# [Work item]
Give the whole listing below once more, exactly, without pictures.

################

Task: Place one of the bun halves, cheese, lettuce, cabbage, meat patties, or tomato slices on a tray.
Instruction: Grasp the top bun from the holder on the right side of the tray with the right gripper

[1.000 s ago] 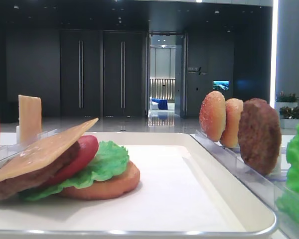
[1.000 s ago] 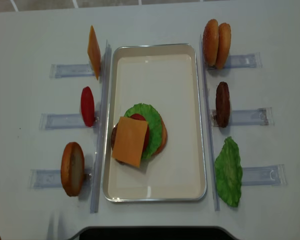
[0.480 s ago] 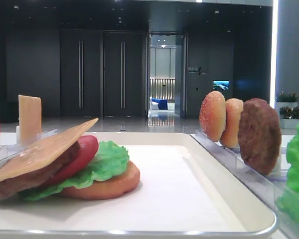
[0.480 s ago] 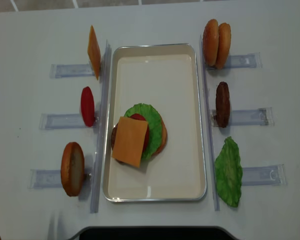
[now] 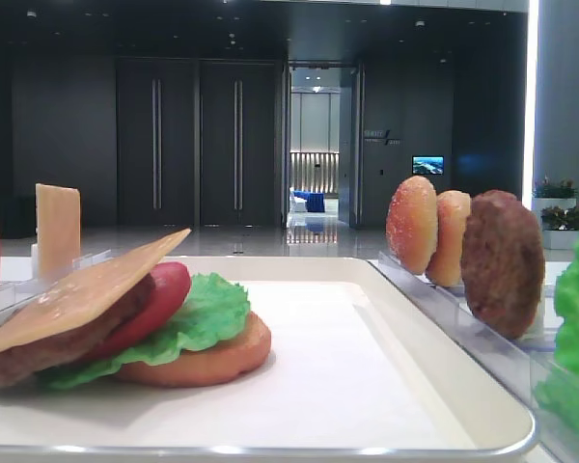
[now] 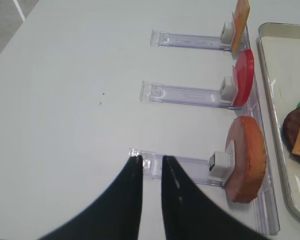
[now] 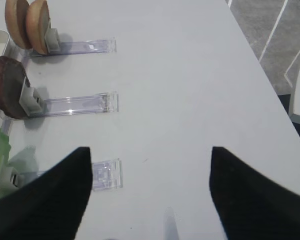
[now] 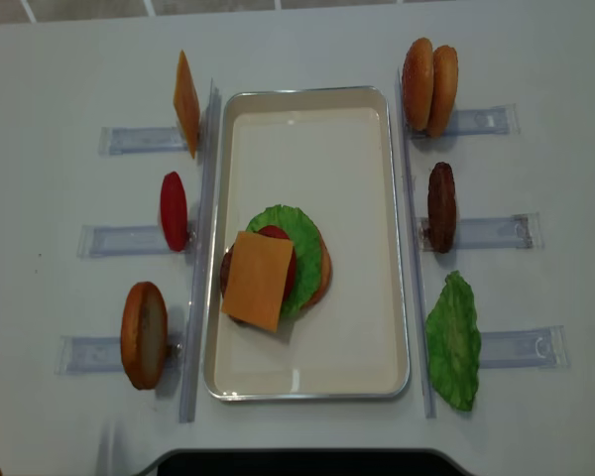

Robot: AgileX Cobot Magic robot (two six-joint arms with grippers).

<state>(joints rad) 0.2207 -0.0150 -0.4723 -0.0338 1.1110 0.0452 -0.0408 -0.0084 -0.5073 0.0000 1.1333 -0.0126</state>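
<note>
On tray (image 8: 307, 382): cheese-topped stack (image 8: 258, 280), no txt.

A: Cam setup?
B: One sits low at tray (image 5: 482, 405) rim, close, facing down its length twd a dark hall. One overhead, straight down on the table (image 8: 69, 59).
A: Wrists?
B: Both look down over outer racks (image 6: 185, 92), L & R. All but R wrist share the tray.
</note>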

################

# [Finished exercise]
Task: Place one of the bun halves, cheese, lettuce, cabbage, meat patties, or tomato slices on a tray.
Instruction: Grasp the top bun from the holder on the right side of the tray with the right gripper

[1.000 s ago] 
[1.000 s ago] 
[0.480 s ago] 
[0.480 s ago] 
[now] 
[now] 
[now] 
[now] 

Robot: AgileX Cobot Magic robot (two six-joint arms with grippers).

<state>(joints rad) 0.2207 -0.0150 -0.4723 -0.0338 1.1110 0.0452 -0.0408 -0.0084 -0.5073 0.0000 1.1333 -0.0126</state>
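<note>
On tray (image 8: 307, 382): cheese-topped stack (image 8: 258, 280), no txt.

A: Cam setup?
B: One sits low at tray (image 5: 482, 405) rim, close, facing down its length twd a dark hall. One overhead, straight down on the table (image 8: 69, 59).
A: Wrists?
B: Both look down over outer racks (image 6: 185, 92), L & R. All but R wrist share the tray.
</note>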

There is no additional output for this exercise.